Death is a relatively crude, but hard end point, which is commonly used as a
transplantation outcome. For a patient weighing up the risks and benefits of
transplantation, the likelihood of survival and quality of life on or off dialysis, are probably
the most important factors, rather than graft survival. We know that in general, quality of
life improves after transplantation(23), but this topic is currently under prospective
multicentre investigation in the UK(24), and there are good reasons to think that quality of
life measures may be different in highly sensitised patients, in whom such a study has not
been performed.
12
In contrast to our analysis, a recent US multicenter study by Orandi et al suggested a
significant survival benefit for HLAi transplantation compared to remaining on the waiting
list and an even greater benefit compared to remaining on dialysis (14, 17). The
characteristics of our HLAi treatment group appear very similar to the equivalent group in
the US study in terms of age, sex, blood group, number of previous transplants, and
duration of renal replacement. Importantly, the latter was 7·9 years in our cohort and 7·3
in the US cohort. However, a methodological difference is that Orandi et al. constructed a
separate ‘Dialysis only’ matched cohort selecting from the subset of patients who never
received a transplant. We would argue that this approach is likely to have overstated the
benefit of HLAi compared to staying on dialysis because the survival time is not only
dependent on transplant status but also affects the likelihood of receiving a transplant in
the first place as a result of time spent on the waiting list. In other words, a reverse
causality exists between transplant status and survival time. Thus, even if receiving a
transplant did not increase survival, we would expect the ‘Dialysis only’ cohort, as selected
in the aforementioned way, to have inferior survival rates, because, by definition, it
excludes individuals who did not survive long enough on the waiting list to receive a
transplant. In statistical terms, this may be considered to be a variant of immortal time bias
(25, 26). In our analysis, we selected a single matched cohort disregarding subsequent
transplant status. For the comparison of HLAi transplantation versus remaining on dialysis,
we then censored survival of the matched controls at the day of transplant. We believe that
this approach provides a better assessment of survival differences.

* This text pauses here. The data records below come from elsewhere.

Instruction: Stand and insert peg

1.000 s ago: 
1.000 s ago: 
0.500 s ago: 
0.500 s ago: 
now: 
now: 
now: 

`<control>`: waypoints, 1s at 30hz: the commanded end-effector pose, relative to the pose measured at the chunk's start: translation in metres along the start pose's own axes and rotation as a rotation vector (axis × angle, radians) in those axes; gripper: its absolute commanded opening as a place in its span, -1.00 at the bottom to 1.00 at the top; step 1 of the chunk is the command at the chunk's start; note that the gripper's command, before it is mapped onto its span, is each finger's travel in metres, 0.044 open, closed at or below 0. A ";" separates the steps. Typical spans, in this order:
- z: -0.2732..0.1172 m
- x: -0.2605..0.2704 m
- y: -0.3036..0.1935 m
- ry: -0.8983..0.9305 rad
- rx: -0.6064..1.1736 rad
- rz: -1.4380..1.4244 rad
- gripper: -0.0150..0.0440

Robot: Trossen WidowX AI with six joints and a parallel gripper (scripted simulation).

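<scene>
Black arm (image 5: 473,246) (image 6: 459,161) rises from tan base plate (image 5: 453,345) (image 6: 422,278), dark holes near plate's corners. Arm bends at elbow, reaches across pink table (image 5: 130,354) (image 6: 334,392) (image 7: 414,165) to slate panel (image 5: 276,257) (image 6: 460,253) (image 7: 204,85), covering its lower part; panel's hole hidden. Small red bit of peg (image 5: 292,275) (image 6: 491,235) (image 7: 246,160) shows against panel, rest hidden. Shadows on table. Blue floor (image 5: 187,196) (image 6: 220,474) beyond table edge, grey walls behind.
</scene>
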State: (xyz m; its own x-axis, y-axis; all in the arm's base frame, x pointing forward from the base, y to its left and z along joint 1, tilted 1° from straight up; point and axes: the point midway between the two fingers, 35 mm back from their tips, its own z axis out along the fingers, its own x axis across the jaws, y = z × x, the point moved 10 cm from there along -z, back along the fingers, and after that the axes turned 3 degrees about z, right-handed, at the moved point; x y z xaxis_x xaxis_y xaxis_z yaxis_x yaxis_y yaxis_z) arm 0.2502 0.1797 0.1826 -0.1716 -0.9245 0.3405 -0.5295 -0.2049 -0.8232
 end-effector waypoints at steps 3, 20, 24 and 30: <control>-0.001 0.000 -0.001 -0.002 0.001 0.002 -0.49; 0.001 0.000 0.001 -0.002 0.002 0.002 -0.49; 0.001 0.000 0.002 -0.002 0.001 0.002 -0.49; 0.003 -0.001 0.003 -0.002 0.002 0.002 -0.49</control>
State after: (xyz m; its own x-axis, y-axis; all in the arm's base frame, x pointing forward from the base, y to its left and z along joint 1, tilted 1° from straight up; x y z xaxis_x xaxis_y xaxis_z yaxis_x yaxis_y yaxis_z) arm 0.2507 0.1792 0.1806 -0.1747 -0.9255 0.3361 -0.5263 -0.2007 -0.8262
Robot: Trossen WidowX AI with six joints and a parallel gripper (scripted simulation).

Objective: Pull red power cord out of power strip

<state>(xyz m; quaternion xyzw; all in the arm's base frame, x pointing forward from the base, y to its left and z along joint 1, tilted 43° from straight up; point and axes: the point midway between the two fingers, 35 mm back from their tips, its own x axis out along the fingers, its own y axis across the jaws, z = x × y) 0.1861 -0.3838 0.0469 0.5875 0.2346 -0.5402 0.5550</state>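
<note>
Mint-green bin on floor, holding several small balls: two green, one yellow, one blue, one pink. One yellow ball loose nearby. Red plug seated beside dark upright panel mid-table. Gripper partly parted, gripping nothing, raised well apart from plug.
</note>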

Beyond this methodological consideration, we do not believe that the findings by Orandi et
al. can be extrapolated outwith the USA. In fact, the results may be more a reflection of the
quality of dialysis care in the USA than of a distinct advantage of HLAi as a transplant
modality (15). The reason for this difference is not easily explained, but as Foley et al refer
to, they are certainly multifactorial and complex – involving the differences beyond the
technical feats of dialysis provision, and pertaining to the differences in holistic
management of the dialysis patient afforded within different health systems(16).
To this end, our study provides a more circumspect view of the benefit of undertaking HLA-
incompatible transplantation. This transplant modality is not to be undertaken lightly,
since, as we show, there is a higher risk of graft loss, compared to compatible
13
transplantation undertaken in similar patients (Figure 3). Additionally, our data indicate
that, for patients who have not been registered in the paired scheme, at the time of
considering an HLAi transplant, the chance of a compatible living donor transplant from the
paired scheme are best within the 1st year of registration in the UKLDKSS (Appendix Figure
A9). Otherwise, the overall rate of compatible transplantation, whether cDD or cLD,
remains constant over time (Figure 2).
Sensitised patients comprise a significant proportion of the waiting list, and attempts to
improve the chances of deceased donor organ allocation are important steps in achieving
equity of access(27). For some highly sensitised patients, the finding demonstrated by
these data that they are likely to wait for 4 years on dialysis before half of the cohort
receive a compatible transplant may be sufficiently unacceptable to make them willing to
take the risk of an HLAi, while for others this may not be the case. As clinicians, our task is
to inform that choice and further prospective work to understand patient motivations and
concerns, and quality of life issues in this difficult-to-transplant population is needed.
In summary, this is the first European national study to examine the question of survival
after HLAi transplantation, and specifically address the issue of whether highly
immunologically sensitised patients are best served by accepting a living donor HLAi after
desensitization or waiting for a compatible alternative. For patients who opt to wait, the
most likely outcome is to remain untransplanted for at least 4 years. For those who do
choose to go ahead with desensitization and HLAi transplant, their survival is comparable
to those who wait, but there is no benefit.
Acknowledgements:
The authors would like to acknowledge the support of NHSBT, as well as the work of all UK
Transplant units contributing to this database.
The research was funded/supported by the National Institute for Health Research (NIHR)
Biomedical Research Centre based at Guy's and St Thomas' NHS Foundation Trust and
King's College London. The views expressed are those of the author(s) and not necessarily
those of the NHS, the NIHR or the Department of Health.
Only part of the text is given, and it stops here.